TO DO: The lines needed are those from the start of the records through the line holding "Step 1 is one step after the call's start", each copied exactly.

(Excerpts from a dataset)
• • • • • • •
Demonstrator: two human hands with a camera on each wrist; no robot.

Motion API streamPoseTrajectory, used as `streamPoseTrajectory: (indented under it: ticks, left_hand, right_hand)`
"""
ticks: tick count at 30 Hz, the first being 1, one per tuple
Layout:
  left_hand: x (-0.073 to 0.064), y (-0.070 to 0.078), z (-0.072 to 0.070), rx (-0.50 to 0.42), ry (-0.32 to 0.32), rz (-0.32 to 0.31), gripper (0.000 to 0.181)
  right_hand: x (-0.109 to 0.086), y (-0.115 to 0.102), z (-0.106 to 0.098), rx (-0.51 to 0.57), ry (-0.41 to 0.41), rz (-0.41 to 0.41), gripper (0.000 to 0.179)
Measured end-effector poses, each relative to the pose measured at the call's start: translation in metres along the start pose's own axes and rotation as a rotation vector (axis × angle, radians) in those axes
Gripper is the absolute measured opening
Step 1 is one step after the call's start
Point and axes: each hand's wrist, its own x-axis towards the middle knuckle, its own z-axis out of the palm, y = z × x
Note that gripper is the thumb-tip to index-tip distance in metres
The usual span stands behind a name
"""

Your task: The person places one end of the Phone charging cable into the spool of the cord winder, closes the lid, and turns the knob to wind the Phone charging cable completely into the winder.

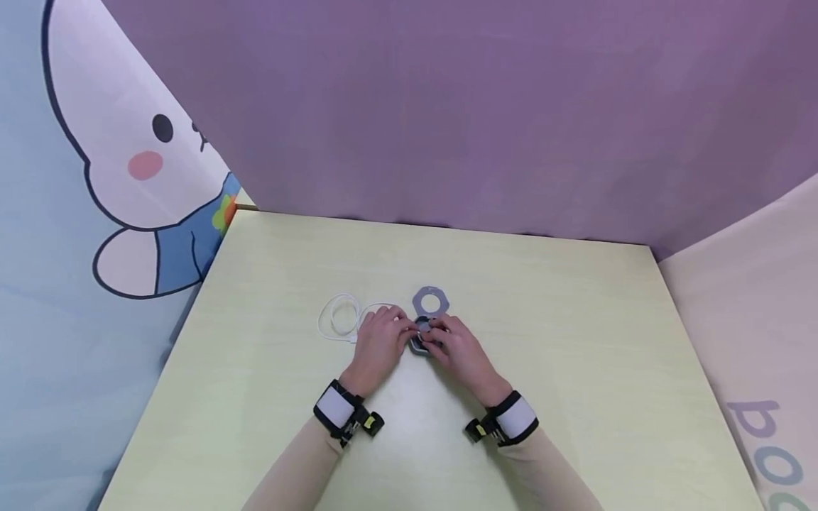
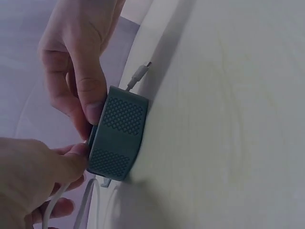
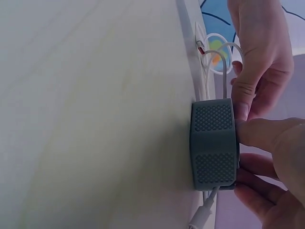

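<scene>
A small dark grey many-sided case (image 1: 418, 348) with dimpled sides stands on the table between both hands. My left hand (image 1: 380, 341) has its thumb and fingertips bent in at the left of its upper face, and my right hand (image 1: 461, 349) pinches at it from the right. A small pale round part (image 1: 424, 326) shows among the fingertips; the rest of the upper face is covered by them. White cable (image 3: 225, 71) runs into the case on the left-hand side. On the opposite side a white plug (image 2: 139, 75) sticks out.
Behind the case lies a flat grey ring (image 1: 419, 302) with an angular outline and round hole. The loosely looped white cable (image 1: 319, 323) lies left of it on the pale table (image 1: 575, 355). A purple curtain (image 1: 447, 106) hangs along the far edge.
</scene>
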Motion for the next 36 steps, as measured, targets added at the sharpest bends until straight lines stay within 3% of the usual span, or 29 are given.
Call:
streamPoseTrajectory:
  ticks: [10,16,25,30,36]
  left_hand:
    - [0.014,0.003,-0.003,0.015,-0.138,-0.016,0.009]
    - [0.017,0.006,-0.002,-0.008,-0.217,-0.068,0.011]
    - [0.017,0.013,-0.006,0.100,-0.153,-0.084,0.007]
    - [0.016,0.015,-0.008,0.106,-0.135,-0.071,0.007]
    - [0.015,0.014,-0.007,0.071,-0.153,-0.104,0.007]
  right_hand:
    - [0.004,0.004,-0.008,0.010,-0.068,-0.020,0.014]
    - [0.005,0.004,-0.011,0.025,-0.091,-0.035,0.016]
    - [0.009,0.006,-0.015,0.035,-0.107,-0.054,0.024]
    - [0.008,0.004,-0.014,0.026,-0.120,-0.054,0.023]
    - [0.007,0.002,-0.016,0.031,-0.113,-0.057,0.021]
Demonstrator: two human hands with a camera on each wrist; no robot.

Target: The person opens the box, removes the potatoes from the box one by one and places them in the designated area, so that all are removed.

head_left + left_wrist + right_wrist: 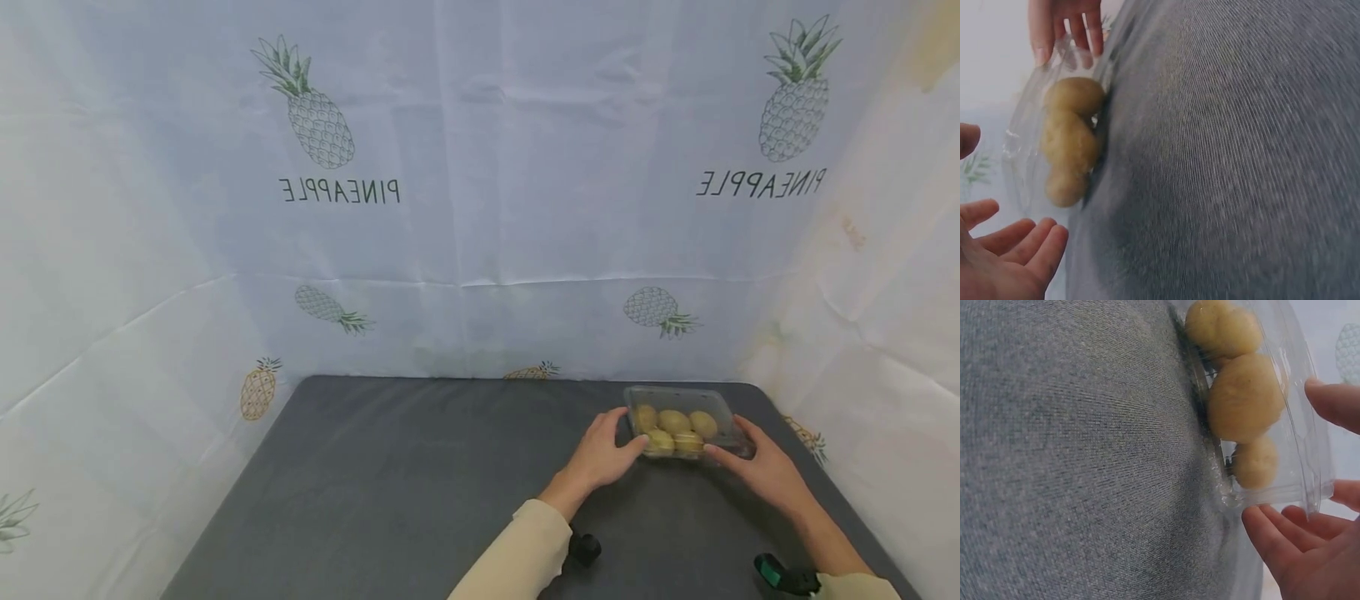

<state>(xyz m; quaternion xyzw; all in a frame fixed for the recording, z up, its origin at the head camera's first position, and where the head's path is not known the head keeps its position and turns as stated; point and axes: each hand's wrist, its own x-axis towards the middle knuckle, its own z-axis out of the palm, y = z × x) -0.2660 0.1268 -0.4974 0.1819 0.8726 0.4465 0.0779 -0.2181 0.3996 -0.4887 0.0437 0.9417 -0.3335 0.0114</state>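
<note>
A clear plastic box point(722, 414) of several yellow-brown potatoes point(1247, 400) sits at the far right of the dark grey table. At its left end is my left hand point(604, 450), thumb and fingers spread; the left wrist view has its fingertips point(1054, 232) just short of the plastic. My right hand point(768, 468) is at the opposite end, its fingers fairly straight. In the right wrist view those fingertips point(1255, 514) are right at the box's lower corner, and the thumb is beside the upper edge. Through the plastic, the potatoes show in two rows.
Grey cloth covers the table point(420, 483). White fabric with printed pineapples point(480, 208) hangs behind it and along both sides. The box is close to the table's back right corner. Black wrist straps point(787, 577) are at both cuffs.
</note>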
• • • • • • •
RESPONSE:
Demonstrator: two human hands with a camera on each wrist; no robot.

Motion API streamPoseTrajectory, used as `streamPoseTrajectory: (indented under it: ticks, left_hand, right_hand)`
"""
ticks: tick count at 30 Hz, the first being 1, one per tuple
Layout:
  left_hand: x (-0.073 to 0.064), y (-0.070 to 0.078), z (-0.072 to 0.070), rx (-0.50 to 0.42), ry (-0.32 to 0.32), rz (-0.32 to 0.31), gripper (0.000 to 0.181)
  right_hand: x (-0.109 to 0.086), y (-0.115 to 0.102), z (-0.106 to 0.098), rx (-0.51 to 0.57), ry (-0.41 to 0.41), rz (-0.41 to 0.41), gripper (0.000 to 0.179)
Measured end-effector poses, each relative to the pose measured at the call's start: translation in metres along the start pose's own axes and rotation as a rotation vector (axis × angle, radians) in those axes
Gripper is the absolute measured opening
Step 1 is one step after the call's start

This output has been given in full.